Mom has been on the waitlist for a memory care unit and a room has finally opened up. They want to send the RN to do the evaluation soon. I’m nervous about how Mom will do and if she’ll be accepted or rejected based on this evaluation. Does anyone have any insight into the process? Are there any big reasons why they would turn us down?
The only reasons that come to my mind would be if she has violent tendencies or needs a higher level of care in a nursing home due to a health condition. Good luck.
Memory care in AZ is a locked facility for people that have a hard time because of their broken brain. I have never seen anyone but staff walking around, all residents in wheelchairs and obviously very sick.
Other regions of the country call this kind of facility something else and memory care is nothing like in AZ.
The only reason someone may get turned down is if patient is extremely agitated and aggressive about not wanting to be there.
I hope that has helped you live each day enjoying the present. Positive thoughts and prayers!
What the assessment entails probably depends a lot on the facility itself as not every one of them is the same, but needing specialized nursing care is generally the only potential exclusion that comes to mind (while the MC unit has a nurse on duty, the day-to-day care is provided by more generalized staff, like a nursing aide you would hire to help in your home. NH residents need specialized nursing care.)
Aggressive/violent behavior might be another caveat, but there are medications which can calm a person without doping them up.
The facility we use has IL, AL and MC.
I see MANY people using various implements to assist in ambulation in AL (canes, walkers, wheelchairs.) It is called AL for a reason - some people need assistance with ADLs, such as bathing. Being unable to walk unassisted is not a gate to residence in AL. A certain amount of personal care is built into the cost they charge at this place. When care extends beyond that time, additional fees come into play. You should inquire about those costs and what is covered.
Our MC unit has people of all levels of ability. It also should not be limited to those who can walk unaided. Mom was still walking unaided, as were others, when she moved in 3 years ago. Last year she started using the rollator. Many residents were using walkers or rollators when they moved in and a few came in or have since moved into wheelchairs. Most residents still feed themselves, some have regressed to needing to be fed. Some still do most of their own self-care, some need help with some or all self-care. It does vary.
One of the primary reasons for MC vs AL is the need to keep the person safe (not wandering off.) When we were touring the place with mom, my younger brother kept insisting mom would be happier in AL. I disagreed, saying there's no one watching her and she could walk out the door at any time - well, she doesn't wander now he says. No, but this is not the same! Staff at that time said no.

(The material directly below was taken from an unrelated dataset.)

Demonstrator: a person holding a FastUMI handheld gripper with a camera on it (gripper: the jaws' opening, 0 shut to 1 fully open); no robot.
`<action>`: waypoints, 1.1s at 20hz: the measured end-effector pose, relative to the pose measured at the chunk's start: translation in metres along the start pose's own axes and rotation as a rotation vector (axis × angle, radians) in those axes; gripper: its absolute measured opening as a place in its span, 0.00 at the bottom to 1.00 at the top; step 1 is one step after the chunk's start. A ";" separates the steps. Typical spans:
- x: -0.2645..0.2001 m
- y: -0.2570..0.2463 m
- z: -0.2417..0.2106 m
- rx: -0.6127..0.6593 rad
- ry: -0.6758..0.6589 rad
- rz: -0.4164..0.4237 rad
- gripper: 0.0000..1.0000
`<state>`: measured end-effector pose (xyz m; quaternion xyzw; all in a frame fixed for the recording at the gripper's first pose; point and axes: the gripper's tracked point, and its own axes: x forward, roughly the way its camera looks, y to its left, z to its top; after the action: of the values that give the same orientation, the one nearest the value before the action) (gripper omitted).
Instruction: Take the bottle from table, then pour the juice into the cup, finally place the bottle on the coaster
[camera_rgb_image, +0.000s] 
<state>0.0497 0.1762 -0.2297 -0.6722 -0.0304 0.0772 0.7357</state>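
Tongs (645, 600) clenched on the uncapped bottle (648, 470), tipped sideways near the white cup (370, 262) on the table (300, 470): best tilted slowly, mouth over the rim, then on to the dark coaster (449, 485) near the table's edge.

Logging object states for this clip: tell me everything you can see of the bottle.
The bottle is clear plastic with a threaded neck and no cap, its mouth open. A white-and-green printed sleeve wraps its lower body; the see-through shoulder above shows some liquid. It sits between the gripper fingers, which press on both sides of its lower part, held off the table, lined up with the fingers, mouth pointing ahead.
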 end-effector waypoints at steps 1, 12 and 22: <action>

Mom wasn't really aggressive, but was NOT happy about moving (we had to come up with a 'plan', as DPOA is not enough, but the facility wouldn't accept 'committals' aka guardianship.) Funny that before dementia kicked in, her plan was to eventually move to AL. When the time came, nope, she said she would never move into one of those places! They said just get her here, we'll handle it. They did get some Lorazepam ordered, very minimal dose, which can calm the person. As far as I am aware, they used it minimally during the transition and we only had to get it one other time when mom got a UTI (whoa nelly! that was quite the episode and her useless doctor didn't help!)
So, if mom is early, mid or even early later stage dementia and not really a problem either aggressively or needing extensive nursing care, you should be fine!